The development comes after vaccine-makers Serum Institute of India (SII) and Bharat Biotech had applied for market approval for their respective Covid-19 vaccines.

More data requested

It was reported that SEC had met last week and had asked both the vaccine makers to submit more data before grating market approval.

Currently, both the vaccines are currently authorised for emergency use only.

The market authorisation would allow companies to sell the vaccines commercially for use without reservation and conditions.

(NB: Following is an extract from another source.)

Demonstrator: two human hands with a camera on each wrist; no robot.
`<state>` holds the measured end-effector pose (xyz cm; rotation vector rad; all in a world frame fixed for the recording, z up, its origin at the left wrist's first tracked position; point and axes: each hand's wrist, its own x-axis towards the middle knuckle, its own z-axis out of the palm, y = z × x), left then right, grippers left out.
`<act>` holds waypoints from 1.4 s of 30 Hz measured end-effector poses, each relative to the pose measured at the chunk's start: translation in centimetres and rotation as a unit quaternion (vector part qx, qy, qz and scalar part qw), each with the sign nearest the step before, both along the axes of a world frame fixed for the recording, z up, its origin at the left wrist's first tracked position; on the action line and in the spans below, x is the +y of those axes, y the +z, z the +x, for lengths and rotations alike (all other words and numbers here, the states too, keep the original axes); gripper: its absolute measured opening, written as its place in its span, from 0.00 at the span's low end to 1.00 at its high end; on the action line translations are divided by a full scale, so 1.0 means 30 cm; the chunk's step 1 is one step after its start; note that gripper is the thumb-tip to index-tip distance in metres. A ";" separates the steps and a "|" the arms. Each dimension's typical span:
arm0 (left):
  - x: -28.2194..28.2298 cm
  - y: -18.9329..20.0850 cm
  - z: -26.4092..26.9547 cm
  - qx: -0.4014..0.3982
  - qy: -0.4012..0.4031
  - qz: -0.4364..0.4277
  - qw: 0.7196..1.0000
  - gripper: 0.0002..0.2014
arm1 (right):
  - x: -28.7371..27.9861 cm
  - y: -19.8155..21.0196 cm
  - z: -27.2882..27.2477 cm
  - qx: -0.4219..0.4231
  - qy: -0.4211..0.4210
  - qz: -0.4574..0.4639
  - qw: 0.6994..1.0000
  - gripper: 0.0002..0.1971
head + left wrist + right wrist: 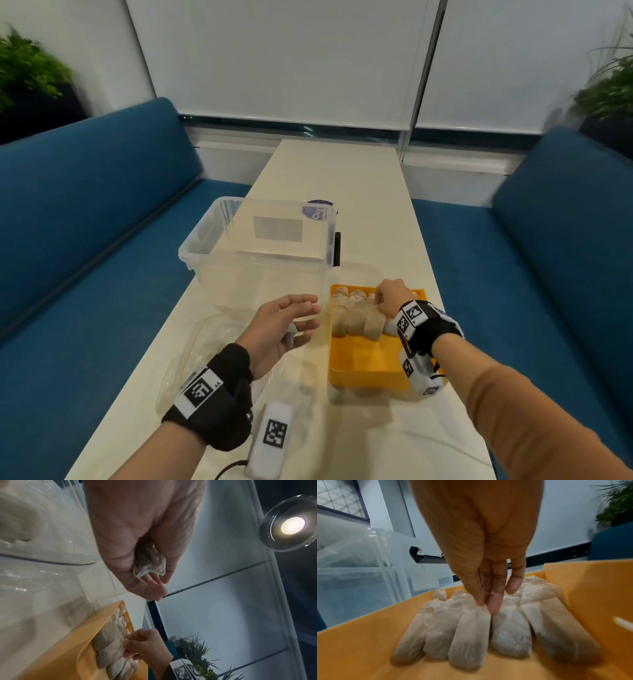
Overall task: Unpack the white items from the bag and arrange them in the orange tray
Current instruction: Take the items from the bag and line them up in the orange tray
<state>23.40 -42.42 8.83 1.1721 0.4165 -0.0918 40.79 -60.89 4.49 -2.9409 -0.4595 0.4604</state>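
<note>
The orange tray [363, 359] sits on the table at front right. Several white wrapped items [356, 317] lie side by side in its far half. My right hand [383, 298] reaches down into the tray. In the right wrist view its thumb and fingers [494, 601] pinch the far end of one white item [471, 631] in the middle of the row. My left hand [291, 318] hovers left of the tray. Its lower fingers curl around a small crumpled white packet [150, 563]. The clear plastic bag [202, 346] lies flat below my left hand.
A clear plastic bin [191, 246] stands behind the bag and overhangs the table's left edge. A purple-lidded tub [318, 209] is behind it. Blue benches [85, 222] run along both sides of the narrow white table [342, 171].
</note>
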 end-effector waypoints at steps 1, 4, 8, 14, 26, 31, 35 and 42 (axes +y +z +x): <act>-0.001 -0.004 -0.001 0.003 0.005 -0.005 1.000 0.10 | 0.001 -0.006 0.005 -0.002 -0.001 0.000 1.000 0.10; -0.005 -0.008 0.002 0.019 0.019 -0.031 0.999 0.11 | -0.002 -0.017 0.012 -0.014 -0.004 0.016 1.000 0.10; -0.023 -0.002 0.018 0.049 0.022 -0.080 0.995 0.15 | -0.018 -0.005 0.017 -0.023 0.006 0.060 0.998 0.09; -0.068 0.028 0.043 0.078 0.032 -0.114 0.990 0.19 | -0.024 0.137 -0.092 -0.065 0.036 0.177 0.981 0.10; -0.129 0.070 0.048 0.028 -0.021 -0.144 0.989 0.24 | 0.052 0.228 -0.389 -0.045 0.051 0.375 0.924 0.07; -0.118 0.062 0.027 -0.008 -0.078 -0.106 0.991 0.17 | -0.010 0.251 -0.380 -0.001 -0.060 0.483 0.873 0.07; -0.134 0.056 0.024 -0.030 -0.096 -0.067 0.993 0.21 | -0.042 0.270 -0.396 0.081 -0.118 0.569 0.810 0.09; -0.169 0.092 0.045 -0.083 -0.051 0.074 0.993 0.12 | -0.112 0.270 -0.418 0.152 -0.143 0.566 0.798 0.10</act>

Both the COVID-19 vaccines are administered in two doses, with storage conditions at a temperature betwen 2-8 degrees celsius.

Both the vaccines are being used for public vaccination programmes Under the Government-run Largest Vaccination drive for COVID-19 mass inoculations.

Out of the total 1,59,71,20,155 doses administered till January 20, 2022, Covishield forms the majority share with 1,37,40,16,744 doses, while total Covaxin doses administered so far stand at 21,77,23,906.

Notably, Covaxin is being used for the adolescent vaccinations, whereas both the vaccines are being used for the precaution doses being administered for frontline /healthcare workers, as well as senior citizens.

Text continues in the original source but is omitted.